ABSTRACT
Active countercircling on a rotating platform for 15 min causes individuals to involuntarily circle in the same direction when they step in place on firm ground. This is referred to as podokinetic after-rotation (PKAR). It is unclear how interjecting brief periods of visual or haptic inputs for a stable orientation reference affects PKAR. The authors studied this issue in 16 healthy individuals who participated in three sessions each. Following active countercircling, participants attempted to step in place for 30 min on firm ground.

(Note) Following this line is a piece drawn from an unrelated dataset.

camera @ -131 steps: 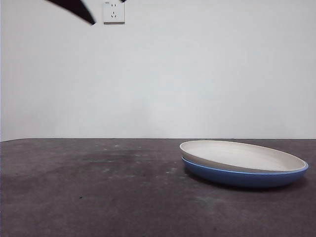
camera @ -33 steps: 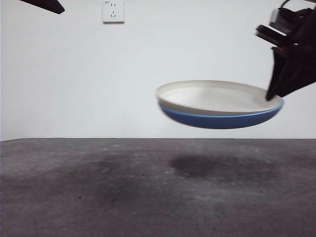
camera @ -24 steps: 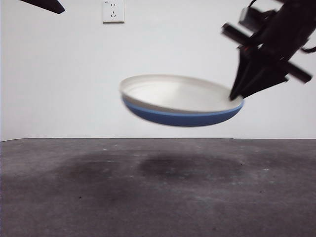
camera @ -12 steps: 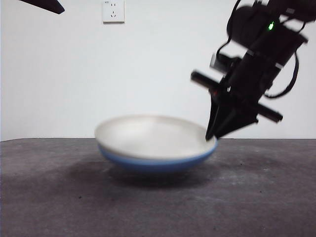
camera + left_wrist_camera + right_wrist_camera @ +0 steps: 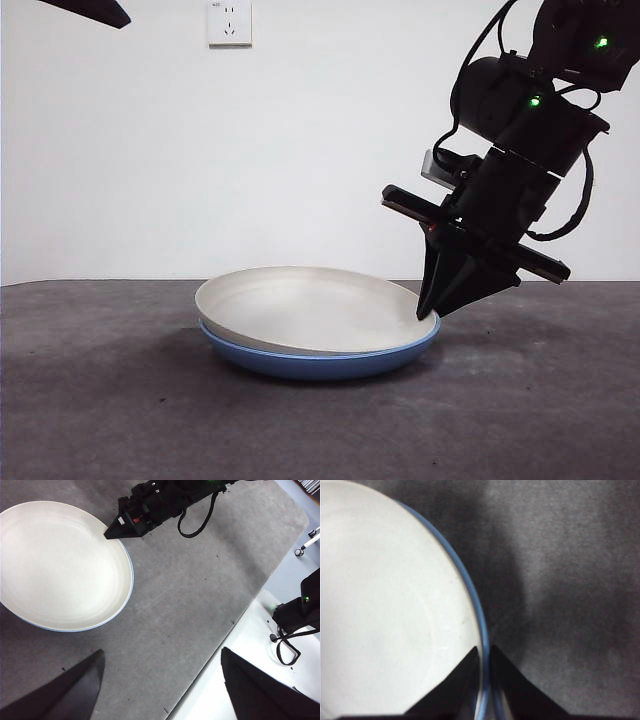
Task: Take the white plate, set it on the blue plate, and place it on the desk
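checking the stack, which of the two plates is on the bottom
The blue plate is underneath, resting on the desk. The white plate nests inside it, so only the blue rim and underside show. The right claw is shut on both rims together.

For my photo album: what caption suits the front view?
Right gripper clamps the rims of the white plate and blue plate, resting on the desk.
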Robot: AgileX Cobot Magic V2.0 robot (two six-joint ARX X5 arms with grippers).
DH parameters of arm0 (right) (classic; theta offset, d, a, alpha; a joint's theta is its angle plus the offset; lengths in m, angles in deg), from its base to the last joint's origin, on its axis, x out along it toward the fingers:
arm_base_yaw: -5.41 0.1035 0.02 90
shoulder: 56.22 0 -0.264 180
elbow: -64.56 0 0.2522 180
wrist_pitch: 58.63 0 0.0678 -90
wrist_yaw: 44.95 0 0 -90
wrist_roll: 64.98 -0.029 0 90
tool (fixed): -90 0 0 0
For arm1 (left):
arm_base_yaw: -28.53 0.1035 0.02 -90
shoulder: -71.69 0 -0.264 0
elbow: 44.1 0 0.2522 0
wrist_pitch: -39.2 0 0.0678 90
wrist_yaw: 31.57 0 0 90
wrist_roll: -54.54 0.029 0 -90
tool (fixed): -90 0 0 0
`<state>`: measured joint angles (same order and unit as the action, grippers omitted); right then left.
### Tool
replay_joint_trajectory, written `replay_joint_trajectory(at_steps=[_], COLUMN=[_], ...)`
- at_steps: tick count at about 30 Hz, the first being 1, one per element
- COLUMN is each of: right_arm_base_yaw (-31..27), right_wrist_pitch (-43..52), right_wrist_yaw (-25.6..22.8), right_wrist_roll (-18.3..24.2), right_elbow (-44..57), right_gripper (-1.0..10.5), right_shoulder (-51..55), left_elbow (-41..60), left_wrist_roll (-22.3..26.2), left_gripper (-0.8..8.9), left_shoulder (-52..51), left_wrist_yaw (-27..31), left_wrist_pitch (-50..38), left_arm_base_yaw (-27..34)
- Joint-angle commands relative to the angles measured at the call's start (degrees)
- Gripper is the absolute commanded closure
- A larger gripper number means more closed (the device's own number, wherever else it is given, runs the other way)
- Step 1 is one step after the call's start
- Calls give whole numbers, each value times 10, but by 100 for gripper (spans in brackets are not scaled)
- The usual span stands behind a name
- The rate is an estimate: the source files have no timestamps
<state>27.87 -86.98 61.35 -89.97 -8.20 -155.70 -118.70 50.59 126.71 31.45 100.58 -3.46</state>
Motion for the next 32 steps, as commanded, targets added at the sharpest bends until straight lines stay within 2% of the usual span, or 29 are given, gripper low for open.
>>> replay_joint_trajectory(at_steps=[1, 3, 6, 8, 16, 22, 32], right_arm_base_yaw=[3, 3, 3, 3, 3, 3, 10], right_wrist_pitch=[8, 6, 4, 4, -12, -41, -170], right_wrist_yaw=[2, 1, -2, -2, 0, -3, 2], right_wrist_roll=[-10, -10, -10, -12, -11, 8, 99], right_elbow=[-11, -11, -11, -11, -11, -11, -11], right_gripper=[935, 919, 769, 719, 699, 667, 668], right_shoulder=[-13, -13, -13, -13, 11, 80, 270], left_elbow=[-5, -5, -5, -5, -5, -5, -5], left_wrist_roll=[2, 0, 0, 0, 1, 1, 1], left_gripper=[440, 440, 440, 440, 440, 440, 440], left_shoulder=[4, 4, 4, 4, 4, 4, 4], left_wrist_yaw=[-2, -2, -2, -2, -2, -2, -2], left_wrist_pitch=[-5, -5, -4, -4, -4, -4, -4], left_arm_base_yaw=[-3, -3, -3, -3, -3, -3, -3])
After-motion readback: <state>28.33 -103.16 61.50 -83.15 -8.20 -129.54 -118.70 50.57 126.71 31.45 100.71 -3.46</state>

In two of three sessions, participants received full visual input or made fingertip contact with a stationary object for 30 s during 30 min of ongoing PKAR. All participants slowed or stopped rotating during the presence of visual or haptic inputs and resumed PKAR after removal of these inputs. Exponential functions fitted to angular trunk velocity versus time plots revealed no significant differences across conditions (p > .05). The preservation of PKAR after brief exposure to a visual or haptic reference is consistent with a slowly decaying velocity storage that is not reset or dumped after exposure to conflicting visual or haptic cues.
ACKNOWLEDGMENTS
This work was supported by NIH grants 1R01DC04082, 1K01HD048437, and T32HD007434. The authors do not have any competing financial interests.
Notes
*No differences were found between any conditions (p > 0.05)
*PKAR-C velocity was significantly higher than PKAR-V and PKAR-H at minute 4 (p < 0.0001).
†PKAR-C velocity was significantly higher than PKAR-V at minutes 5–9 (p = 0.01–0.05)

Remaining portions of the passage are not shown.